A sampling of applications is given at the far right of Fig. 1. These include medical technology, nuclear weapons effects and testing, renewable energy, semiconductor fabrication, homeland security, astrophysics, and nuclear materials accounting and process monitoring. In particular, the calibration of diagnostic instruments used at novel, exotic x-ray sources is currently in demand to assess the overall system performance and progress, as well as identification of the underlying interaction mechanisms of interest to basic and applied strong-field and high-energy-density science (Hudson and Seely, 2010). And as usual, advances in measurement science and theoretical models move in referential concert.

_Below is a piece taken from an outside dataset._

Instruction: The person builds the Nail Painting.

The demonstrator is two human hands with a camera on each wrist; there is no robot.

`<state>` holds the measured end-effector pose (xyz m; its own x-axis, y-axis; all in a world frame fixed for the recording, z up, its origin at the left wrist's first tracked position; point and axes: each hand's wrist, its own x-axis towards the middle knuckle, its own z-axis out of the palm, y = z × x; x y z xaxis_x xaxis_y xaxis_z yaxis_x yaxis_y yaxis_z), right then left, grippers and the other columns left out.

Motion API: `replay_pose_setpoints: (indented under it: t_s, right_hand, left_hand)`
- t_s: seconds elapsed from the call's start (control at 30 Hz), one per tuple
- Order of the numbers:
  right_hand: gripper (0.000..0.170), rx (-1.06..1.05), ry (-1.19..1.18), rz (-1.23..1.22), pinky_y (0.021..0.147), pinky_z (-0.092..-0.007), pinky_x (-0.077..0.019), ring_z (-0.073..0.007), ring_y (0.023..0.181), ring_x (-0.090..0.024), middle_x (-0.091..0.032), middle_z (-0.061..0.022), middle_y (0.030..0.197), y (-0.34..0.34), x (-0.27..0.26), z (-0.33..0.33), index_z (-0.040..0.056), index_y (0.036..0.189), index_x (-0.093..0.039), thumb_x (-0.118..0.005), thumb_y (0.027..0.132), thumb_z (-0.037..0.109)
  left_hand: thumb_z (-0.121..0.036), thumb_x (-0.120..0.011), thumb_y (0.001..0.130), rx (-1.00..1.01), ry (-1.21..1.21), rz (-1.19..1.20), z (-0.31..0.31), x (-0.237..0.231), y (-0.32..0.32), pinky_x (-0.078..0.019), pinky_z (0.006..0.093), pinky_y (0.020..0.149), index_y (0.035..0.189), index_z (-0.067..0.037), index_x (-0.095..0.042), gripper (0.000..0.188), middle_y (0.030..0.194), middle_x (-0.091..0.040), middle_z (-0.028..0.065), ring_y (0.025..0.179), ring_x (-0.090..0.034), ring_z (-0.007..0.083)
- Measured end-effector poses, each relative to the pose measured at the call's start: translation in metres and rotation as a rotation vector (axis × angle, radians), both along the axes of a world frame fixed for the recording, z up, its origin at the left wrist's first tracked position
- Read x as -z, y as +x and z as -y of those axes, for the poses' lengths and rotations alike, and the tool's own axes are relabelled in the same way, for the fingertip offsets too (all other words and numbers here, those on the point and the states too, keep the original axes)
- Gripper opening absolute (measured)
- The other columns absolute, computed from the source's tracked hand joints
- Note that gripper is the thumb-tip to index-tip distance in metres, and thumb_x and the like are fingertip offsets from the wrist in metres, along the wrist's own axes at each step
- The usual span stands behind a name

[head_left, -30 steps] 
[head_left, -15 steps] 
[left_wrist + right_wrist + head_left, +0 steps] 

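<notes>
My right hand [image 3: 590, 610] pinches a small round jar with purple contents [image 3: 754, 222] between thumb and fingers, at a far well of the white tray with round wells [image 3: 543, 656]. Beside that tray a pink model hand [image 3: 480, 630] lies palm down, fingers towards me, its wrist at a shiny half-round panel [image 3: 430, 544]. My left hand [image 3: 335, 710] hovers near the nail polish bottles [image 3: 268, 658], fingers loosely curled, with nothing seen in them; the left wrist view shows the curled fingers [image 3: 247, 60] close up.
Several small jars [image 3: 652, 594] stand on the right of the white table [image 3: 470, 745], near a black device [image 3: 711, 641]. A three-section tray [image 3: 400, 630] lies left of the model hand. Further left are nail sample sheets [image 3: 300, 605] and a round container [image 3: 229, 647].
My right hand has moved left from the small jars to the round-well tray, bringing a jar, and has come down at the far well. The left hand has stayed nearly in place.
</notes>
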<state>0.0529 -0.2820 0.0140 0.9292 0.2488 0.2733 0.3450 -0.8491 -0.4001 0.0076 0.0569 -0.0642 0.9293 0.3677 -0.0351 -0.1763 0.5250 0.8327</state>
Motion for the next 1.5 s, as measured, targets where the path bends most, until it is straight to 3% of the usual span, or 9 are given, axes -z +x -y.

Finally, it is noteworthy to recognize the worldwide effort known as the International Initiative on X-Ray Fundamental Parameters (Beckhoff et al., 2017). This effort brings together companies, university laboratories, and national metrology institutions involved in xray experiments, theory, and computation. Its goal is to take advantage of modern technologies and techniques to establish accurate critical data and standards for common use in calibrating x-ray instruments and experiments with reduced relative uncertainties. As but one example, this will include collection of much of the data needed for ab initio calculation of XRF profiles. For example, atomic line and edge positions are needed for numerous transition metals and rare earths where an absorption edge of a given element lies very close to an emission line of an element a few positions up on the periodic table. Very precise knowledge of these positions is critical to make it possible to calculate the absorption, and thus to quantify elements in mixtures. Without the ability to carry out this calculation from accurate published data, it becomes necessary to have a combinatorially large number of standards including mixes of elements. XRF can also benefit from tabulations of relative fluorescence yields of peaks and peak components, as well as data for Z < 10 that are relevant to organic materials characterization.

Footnotes

1

The list of approved radiations for the practical realization of the meter were first put forth in: BIPM Proc.-Verb. Com. Int. Poids et Mesures, 51, (1983) 25–28.

2

A mise en pratique for the definition of a unit is a set of instructions that allows the definition to be realized in practice at the highest experimental level. Such “primary” methods also only involve measurements of quantities that do not involve the unit.